## DATA

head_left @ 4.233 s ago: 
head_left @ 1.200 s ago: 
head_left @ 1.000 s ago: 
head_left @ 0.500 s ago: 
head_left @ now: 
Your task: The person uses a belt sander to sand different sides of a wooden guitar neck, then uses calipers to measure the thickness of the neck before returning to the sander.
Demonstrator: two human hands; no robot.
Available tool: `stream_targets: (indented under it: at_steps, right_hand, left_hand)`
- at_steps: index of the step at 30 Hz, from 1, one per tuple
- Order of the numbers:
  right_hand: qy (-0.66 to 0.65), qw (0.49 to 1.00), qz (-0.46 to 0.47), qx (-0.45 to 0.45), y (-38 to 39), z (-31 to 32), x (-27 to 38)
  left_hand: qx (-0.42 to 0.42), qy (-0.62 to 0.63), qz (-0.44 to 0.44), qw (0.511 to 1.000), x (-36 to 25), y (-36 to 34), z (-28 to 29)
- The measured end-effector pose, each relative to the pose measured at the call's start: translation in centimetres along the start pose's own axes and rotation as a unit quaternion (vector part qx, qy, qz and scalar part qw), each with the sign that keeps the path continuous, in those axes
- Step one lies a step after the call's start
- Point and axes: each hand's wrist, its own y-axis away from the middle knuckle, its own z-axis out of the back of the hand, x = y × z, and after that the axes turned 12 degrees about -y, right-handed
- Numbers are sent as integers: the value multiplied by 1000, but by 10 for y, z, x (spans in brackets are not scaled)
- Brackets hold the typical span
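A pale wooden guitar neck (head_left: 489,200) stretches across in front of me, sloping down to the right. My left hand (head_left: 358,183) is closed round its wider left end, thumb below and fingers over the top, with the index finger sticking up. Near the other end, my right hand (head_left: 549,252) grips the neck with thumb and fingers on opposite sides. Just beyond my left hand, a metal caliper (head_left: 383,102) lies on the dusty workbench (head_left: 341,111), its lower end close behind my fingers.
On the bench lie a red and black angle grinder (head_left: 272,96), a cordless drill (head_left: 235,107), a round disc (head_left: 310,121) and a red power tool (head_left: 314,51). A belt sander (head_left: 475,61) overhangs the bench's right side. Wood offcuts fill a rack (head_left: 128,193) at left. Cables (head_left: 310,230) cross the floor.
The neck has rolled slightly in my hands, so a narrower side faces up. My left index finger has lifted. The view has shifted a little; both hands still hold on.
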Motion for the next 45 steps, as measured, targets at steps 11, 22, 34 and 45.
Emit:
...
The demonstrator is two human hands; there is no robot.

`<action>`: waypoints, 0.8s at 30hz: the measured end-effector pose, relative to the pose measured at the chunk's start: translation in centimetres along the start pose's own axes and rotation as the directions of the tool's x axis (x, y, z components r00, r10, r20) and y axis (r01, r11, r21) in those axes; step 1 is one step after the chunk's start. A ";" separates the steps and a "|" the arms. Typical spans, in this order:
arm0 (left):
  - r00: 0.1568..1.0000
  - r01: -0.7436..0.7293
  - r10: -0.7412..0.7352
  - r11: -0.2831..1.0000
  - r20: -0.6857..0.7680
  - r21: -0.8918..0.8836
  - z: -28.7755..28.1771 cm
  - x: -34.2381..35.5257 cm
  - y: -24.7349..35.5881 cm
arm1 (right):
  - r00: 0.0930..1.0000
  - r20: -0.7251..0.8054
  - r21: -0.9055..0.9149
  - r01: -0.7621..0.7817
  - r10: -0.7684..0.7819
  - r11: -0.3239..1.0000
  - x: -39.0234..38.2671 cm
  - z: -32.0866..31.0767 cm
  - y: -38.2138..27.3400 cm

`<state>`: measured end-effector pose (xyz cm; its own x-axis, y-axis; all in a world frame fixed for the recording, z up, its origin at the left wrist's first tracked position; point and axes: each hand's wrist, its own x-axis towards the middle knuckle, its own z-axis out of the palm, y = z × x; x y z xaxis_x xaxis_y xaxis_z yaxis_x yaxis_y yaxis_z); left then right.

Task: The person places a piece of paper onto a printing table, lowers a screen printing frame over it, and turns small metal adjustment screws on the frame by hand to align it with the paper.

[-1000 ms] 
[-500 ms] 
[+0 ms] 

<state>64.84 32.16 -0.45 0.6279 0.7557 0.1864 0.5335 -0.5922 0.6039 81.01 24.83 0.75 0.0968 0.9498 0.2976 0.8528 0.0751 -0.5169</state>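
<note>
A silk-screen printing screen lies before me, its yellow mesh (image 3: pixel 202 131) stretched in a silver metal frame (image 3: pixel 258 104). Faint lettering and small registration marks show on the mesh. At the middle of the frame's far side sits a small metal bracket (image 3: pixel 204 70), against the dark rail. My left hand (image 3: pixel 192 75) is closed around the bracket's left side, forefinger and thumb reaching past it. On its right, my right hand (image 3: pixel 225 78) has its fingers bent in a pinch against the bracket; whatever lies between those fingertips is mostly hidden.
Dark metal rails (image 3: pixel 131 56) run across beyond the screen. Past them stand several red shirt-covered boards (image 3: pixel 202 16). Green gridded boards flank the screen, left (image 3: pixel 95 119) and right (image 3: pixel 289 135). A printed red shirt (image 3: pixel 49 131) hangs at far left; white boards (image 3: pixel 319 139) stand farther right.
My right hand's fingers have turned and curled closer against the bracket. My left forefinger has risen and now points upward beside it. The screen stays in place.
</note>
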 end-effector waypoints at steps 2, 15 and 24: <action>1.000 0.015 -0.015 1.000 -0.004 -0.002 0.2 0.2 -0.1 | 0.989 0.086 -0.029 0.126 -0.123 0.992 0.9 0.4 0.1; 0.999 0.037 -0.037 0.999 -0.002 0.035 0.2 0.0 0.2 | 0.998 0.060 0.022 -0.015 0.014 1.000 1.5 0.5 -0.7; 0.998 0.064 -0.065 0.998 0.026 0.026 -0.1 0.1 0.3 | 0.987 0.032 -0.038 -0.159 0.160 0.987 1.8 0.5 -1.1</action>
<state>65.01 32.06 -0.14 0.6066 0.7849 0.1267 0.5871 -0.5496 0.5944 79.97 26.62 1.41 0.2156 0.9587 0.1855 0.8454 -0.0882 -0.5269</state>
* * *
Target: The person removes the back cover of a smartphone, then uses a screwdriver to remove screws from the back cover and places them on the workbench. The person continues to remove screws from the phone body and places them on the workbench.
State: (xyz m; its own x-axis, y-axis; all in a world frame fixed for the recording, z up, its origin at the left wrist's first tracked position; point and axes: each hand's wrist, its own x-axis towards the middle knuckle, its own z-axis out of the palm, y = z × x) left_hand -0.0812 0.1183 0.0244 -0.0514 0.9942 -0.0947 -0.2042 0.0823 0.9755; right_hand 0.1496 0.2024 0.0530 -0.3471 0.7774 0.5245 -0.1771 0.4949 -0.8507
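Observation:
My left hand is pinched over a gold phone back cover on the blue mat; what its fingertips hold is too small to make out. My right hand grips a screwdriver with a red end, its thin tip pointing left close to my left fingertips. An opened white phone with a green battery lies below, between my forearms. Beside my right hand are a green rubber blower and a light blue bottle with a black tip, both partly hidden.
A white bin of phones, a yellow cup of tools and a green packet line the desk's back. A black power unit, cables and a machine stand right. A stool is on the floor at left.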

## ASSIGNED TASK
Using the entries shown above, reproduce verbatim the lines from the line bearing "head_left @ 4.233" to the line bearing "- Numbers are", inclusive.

## TASK RESPONSE
head_left @ 4.233 s ago: 
head_left @ 1.200 s ago: 
head_left @ 1.000 s ago: 
head_left @ 0.500 s ago: 
head_left @ now: 
Your task: The person uses a belt sander to sand different sides of a wooden guitar neck, then uses calipers to measure the thickness of the neck before returning to the sander.
Demonstrator: two human hands; no robot.
Available tool: `stream_targets: (indented under it: at_steps, right_hand, left_hand)`
- at_steps: index of the step at 30 Hz, from 1, one per tuple
- Order of the numbers:
  right_hand: qy (-0.66 to 0.65), qw (0.49 to 1.00), qz (-0.46 to 0.47), qx (-0.45 to 0.45), y (-38 to 39), z (-31 to 32), x (-27 to 38)
  left_hand: qx (-0.42 to 0.42), qy (-0.62 to 0.63), qz (-0.44 to 0.44), qw (0.511 to 1.000), x (-36 to 25), y (-36 to 34), z (-28 to 29)
- The measured end-effector pose, each relative to the pose measured at the call's start: translation in centimetres along the start pose's own axes and rotation as a unit quaternion (vector part qx, qy, qz and scalar part qw), each with the sign that keeps the path continuous, in those axes
- Step one lies a step after the call's start
- Point and axes: each hand's wrist, its own y-axis away from the middle knuckle, its own z-axis out of the back of the hand, x = y × z, and after that the axes turned 12 degrees about -y, right-handed
- Numbers are sent as integers: the value multiplied by 1000, but by 10 for y, z, x (spans in brackets are not scaled)

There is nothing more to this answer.